The BiblioPlan Coloring Book
provides coloring sheets to accompany the lessons. These are referenced in both the Family Guides and the Cool History for Littles assignment sheets. There is at least one and often two pages per week.
The BiblioPlan Family Discussion Guide
is for families who want some help in broadening their history studies into thoughtful family discussions. These Guides provide discussion starters that will help you guide your students into a better understanding of the connections between secular history and their Christian faith. One of the advantages of the Discussion Guide is that they allow you to lead discussions without having to study everything in the Companion yourself.
Remember the Days
is a historical textbook series specifically designed for younger readers (K-6). Covering the same topics (World History, U.S. History, Church History, and Geography) as the Companion and having the same 34 weeks of study, there are more fun stories and more "young" appeal. While you will most likely need to read to your early elementary students, upper elementary students will be able to handle much of the reading on their own. Currently Volume 2 (Medieval Days) and Volume 3 (Early Modern Days) are available with the other two expected over the next two years.

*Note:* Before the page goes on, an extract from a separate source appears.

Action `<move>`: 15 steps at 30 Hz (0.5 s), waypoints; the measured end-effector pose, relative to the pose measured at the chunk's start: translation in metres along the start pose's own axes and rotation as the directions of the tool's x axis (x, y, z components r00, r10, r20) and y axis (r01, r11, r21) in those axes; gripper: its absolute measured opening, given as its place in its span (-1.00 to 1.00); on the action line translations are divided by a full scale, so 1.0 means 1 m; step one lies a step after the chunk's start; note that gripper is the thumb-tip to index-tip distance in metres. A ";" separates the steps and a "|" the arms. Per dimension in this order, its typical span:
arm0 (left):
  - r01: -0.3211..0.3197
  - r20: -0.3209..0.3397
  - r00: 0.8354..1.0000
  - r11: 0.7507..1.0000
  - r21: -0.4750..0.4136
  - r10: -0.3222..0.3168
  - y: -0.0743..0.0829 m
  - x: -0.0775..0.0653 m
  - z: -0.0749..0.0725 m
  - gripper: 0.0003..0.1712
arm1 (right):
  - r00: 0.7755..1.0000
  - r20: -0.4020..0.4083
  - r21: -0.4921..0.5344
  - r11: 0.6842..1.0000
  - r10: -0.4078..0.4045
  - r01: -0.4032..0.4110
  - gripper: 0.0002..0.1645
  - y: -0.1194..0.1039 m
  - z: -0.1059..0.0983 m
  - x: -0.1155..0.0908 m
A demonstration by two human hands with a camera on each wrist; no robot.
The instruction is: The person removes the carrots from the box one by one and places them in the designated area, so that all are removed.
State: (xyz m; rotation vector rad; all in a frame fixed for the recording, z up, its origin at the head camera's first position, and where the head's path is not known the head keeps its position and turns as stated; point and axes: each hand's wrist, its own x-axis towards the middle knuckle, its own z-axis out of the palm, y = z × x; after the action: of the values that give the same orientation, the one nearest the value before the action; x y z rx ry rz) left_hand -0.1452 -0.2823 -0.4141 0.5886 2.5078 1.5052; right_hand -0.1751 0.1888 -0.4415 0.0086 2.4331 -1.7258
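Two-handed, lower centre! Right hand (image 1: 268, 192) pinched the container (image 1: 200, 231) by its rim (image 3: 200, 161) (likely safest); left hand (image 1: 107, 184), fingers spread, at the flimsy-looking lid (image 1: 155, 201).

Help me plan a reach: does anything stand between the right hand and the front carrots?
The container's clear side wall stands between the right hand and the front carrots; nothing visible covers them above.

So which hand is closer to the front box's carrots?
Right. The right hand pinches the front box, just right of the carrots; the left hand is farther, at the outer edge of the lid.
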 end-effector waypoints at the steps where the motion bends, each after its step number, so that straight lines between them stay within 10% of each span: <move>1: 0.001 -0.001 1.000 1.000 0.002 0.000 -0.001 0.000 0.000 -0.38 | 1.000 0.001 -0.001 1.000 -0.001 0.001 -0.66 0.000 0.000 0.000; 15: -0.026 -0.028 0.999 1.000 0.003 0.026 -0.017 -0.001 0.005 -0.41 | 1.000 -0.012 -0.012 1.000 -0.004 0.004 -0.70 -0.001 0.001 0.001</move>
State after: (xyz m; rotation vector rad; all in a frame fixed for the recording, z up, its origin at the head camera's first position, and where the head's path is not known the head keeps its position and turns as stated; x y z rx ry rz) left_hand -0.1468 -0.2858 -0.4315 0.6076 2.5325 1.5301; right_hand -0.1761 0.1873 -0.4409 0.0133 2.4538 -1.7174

BiblioPlan Cool History Classic
is a republished version of an older edition of the Cool History books. In this version (which did not have grade level grouping designations), questions are based on the textual content of Susan Wise Bauers Story of the World rather than on the BiblioPlan Companions.
So, if your whole family is ready to dig into world history and you want flexibility, an excellent road map, comprehensive textual information, and colorful, engaging reinforcement and enrichment possibilities, then look no further than the new, reconstructed BiblioPlan.